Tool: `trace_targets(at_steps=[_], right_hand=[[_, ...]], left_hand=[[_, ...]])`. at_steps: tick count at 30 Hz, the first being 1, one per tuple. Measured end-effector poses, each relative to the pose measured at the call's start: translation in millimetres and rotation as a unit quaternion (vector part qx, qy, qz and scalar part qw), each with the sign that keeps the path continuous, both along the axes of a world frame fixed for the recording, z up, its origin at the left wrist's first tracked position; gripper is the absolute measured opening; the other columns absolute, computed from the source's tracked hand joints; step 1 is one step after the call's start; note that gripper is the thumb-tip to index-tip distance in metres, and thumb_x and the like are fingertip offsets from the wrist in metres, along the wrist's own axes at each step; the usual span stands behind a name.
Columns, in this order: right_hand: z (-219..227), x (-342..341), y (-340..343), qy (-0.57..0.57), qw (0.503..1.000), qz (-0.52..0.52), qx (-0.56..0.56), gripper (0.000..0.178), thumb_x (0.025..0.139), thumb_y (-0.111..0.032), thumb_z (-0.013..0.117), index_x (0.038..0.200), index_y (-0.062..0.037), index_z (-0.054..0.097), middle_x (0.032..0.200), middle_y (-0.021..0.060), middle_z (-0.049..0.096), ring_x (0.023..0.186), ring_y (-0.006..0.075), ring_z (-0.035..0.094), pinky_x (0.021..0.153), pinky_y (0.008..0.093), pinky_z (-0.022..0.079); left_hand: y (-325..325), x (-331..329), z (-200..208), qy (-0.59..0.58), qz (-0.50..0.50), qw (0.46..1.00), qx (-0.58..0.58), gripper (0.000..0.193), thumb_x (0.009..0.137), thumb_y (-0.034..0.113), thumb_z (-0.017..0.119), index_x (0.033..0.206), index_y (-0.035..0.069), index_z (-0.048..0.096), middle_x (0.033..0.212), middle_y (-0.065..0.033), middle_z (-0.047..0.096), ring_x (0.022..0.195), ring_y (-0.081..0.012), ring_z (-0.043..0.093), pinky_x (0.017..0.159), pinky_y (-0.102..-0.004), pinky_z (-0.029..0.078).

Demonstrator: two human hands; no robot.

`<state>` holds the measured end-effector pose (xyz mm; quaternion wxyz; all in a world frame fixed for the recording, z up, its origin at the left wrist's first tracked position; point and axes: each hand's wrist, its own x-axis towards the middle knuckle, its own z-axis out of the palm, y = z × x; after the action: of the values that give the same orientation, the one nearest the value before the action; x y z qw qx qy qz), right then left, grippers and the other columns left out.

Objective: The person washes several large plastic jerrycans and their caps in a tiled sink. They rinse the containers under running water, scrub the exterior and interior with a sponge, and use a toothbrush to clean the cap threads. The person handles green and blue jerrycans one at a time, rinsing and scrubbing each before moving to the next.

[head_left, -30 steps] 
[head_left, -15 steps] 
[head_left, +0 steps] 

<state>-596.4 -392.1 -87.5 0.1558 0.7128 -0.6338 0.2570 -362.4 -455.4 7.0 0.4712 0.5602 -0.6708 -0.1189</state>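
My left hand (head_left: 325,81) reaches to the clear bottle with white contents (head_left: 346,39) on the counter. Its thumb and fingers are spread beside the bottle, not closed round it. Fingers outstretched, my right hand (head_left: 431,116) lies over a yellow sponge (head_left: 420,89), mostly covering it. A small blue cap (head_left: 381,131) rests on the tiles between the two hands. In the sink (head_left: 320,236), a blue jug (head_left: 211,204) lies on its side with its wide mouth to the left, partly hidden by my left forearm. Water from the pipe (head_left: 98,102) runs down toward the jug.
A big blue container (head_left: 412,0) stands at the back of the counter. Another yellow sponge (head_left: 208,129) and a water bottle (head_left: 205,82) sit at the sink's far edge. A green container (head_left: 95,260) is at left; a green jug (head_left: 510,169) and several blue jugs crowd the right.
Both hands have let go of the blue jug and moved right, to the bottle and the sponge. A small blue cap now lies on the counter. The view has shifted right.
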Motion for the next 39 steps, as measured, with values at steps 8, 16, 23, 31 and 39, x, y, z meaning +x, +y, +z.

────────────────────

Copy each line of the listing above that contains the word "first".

▸ RESPONSE TO THE TASK:
Tool: `trace_targets(at_steps=[_], right_hand=[[_, ...]], left_hand=[[_, ...]])`. at_steps: tick count at 30 Hz, the first being 1, one per tuple. Measured end-effector poses, each relative to the pose measured at the call's start: translation in millimetres and rotation as a unit quaternion (vector part qx, qy, qz and scalar part qw), each with the sign that keeps the path continuous, both along the axes of a world frame fixed for the recording, z up, its origin at the left wrist's first tracked position; gripper is the absolute measured opening; the other columns absolute, computed from the source's tracked hand joints; step 1 is one step after the call's start; note that gripper is the thumb-tip to index-tip distance in metres, and thumb_x and the like are fingertip offsets from the wrist in metres, along the wrist's own axes at each step; the usual span stands behind a name.
`<state>` holds the measured end-effector pose (xyz mm; quaternion wxyz; all in a world frame fixed for the recording, z up, its origin at the left wrist's first tracked position; point and axes: each hand's wrist, its own x-axis towards the middle knuckle, its own z-axis out of the palm, y = z × x; after the action: of the values that give the same orientation, the one nearest the value before the action; x y z qw qx qy qz), right then left, grippers and the other columns left out.

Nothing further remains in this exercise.